**Your objective**. All of the data must be output without alteration.

**Supplied material**.
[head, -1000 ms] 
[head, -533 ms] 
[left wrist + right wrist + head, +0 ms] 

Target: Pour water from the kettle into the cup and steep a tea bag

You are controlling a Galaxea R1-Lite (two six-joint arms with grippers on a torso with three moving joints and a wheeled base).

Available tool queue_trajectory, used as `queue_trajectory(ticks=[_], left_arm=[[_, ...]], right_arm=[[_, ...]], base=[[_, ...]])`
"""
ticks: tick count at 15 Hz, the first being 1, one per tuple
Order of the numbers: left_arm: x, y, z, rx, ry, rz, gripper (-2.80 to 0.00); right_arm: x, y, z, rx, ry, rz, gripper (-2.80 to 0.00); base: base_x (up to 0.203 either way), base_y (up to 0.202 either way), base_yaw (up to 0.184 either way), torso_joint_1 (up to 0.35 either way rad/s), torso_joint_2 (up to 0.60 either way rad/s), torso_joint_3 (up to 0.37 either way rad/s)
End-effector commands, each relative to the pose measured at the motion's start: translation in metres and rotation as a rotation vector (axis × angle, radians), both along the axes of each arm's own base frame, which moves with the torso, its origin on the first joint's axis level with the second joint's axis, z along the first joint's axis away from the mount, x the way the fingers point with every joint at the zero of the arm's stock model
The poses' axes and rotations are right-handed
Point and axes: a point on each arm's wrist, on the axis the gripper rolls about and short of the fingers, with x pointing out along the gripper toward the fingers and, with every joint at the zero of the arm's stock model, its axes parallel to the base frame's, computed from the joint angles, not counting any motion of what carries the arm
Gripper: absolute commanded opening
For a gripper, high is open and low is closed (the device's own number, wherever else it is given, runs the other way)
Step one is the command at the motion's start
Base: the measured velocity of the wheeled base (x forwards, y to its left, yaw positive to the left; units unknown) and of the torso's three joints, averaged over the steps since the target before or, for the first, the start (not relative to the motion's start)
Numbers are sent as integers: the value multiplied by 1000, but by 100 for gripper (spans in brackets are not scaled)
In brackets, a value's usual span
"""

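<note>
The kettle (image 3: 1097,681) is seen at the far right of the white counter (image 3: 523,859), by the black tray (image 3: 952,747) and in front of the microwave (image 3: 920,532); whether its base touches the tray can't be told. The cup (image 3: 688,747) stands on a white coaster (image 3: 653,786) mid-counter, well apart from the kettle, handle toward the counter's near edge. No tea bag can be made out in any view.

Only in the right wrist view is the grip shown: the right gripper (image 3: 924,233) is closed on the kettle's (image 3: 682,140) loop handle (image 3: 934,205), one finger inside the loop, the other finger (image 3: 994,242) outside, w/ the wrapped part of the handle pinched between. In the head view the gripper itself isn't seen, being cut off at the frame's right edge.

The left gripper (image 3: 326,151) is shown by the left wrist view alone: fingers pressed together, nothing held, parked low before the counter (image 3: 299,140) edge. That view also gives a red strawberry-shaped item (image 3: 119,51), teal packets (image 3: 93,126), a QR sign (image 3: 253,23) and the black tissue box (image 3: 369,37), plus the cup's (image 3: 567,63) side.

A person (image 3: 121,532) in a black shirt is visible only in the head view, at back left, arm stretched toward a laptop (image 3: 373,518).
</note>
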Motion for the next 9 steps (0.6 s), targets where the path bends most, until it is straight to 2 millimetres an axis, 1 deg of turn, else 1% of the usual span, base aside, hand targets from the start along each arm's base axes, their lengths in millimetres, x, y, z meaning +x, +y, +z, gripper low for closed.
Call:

**Task output**.
[head, -1000 ms] 
[head, -533 ms] 
[left wrist + right wrist + head, +0 ms] 

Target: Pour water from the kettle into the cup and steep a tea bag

You are controlling a Galaxea R1-Lite (two six-joint arms with grippers on a torso with three moving joints and a wheeled base).

Available tool queue_trajectory, used as `queue_trajectory(ticks=[_], left_arm=[[_, ...]], right_arm=[[_, ...]], base=[[_, ...]])`
"""
ticks: tick count at 15 Hz, the first being 1, one per tuple
Order of the numbers: left_arm: x, y, z, rx, ry, rz, gripper (-2.80 to 0.00); right_arm: x, y, z, rx, ry, rz, gripper (-2.80 to 0.00); base: base_x (up to 0.203 either way), base_y (up to 0.202 either way), base_yaw (up to 0.184 either way), torso_joint_1 (up to 0.35 either way rad/s), torso_joint_2 (up to 0.60 either way rad/s), torso_joint_3 (up to 0.37 either way rad/s)
End-effector commands, each relative to the pose measured at the motion's start: translation in metres and rotation as a rotation vector (axis × angle, radians), both along the axes of each arm's own base frame, which moves with the torso, its origin on the first joint's axis level with the second joint's axis, z along the first joint's axis away from the mount, x the way the fingers point with every joint at the zero of the arm's stock model
The poses' axes and rotations are right-handed
Point and axes: a point on each arm's wrist, on the axis the gripper rolls about and short of the fingers, with x pointing out along the gripper toward the fingers and, with every joint at the zero of the arm's stock model, its axes parallel to the base frame's, computed from the joint angles, not counting any motion of what carries the arm
Gripper: absolute commanded opening
For a gripper, high is open and low is closed (the device's own number, wherever else it is given, runs the other way)
Step one is the command at the motion's start
Base: the measured velocity of the wheeled base (x forwards, y to its left, yaw positive to the left; units unknown) and of the torso's three joints, averaged over the steps since the target before or, for the first, the start (not relative to the motion's start)
Numbers are sent as integers: the value multiplied by 1000, but by 100 for gripper (spans in brackets are not scaled)
In brackets, a value's usual span
"""

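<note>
The kettle (image 3: 1097,681) is seen at the far right of the white counter (image 3: 523,859), by the black tray (image 3: 952,747) and in front of the microwave (image 3: 920,532); whether its base touches the tray can't be told. The cup (image 3: 688,747) stands on a white coaster (image 3: 653,786) mid-counter, well apart from the kettle, handle toward the counter's near edge. No tea bag can be made out in any view.

Only in the right wrist view is the grip shown: the right gripper (image 3: 924,233) is closed on the kettle's (image 3: 682,140) loop handle (image 3: 934,205), one finger inside the loop, the other finger (image 3: 994,242) outside, w/ the wrapped part of the handle pinched between. In the head view the gripper itself isn't seen, being cut off at the frame's right edge.

The left gripper (image 3: 326,151) is shown by the left wrist view alone: fingers pressed together, nothing held, parked low before the counter (image 3: 299,140) edge. That view also gives a red strawberry-shaped item (image 3: 119,51), teal packets (image 3: 93,126), a QR sign (image 3: 253,23) and the black tissue box (image 3: 369,37), plus the cup's (image 3: 567,63) side.

A person (image 3: 121,532) in a black shirt is visible only in the head view, at back left, arm stretched toward a laptop (image 3: 373,518).
</note>
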Motion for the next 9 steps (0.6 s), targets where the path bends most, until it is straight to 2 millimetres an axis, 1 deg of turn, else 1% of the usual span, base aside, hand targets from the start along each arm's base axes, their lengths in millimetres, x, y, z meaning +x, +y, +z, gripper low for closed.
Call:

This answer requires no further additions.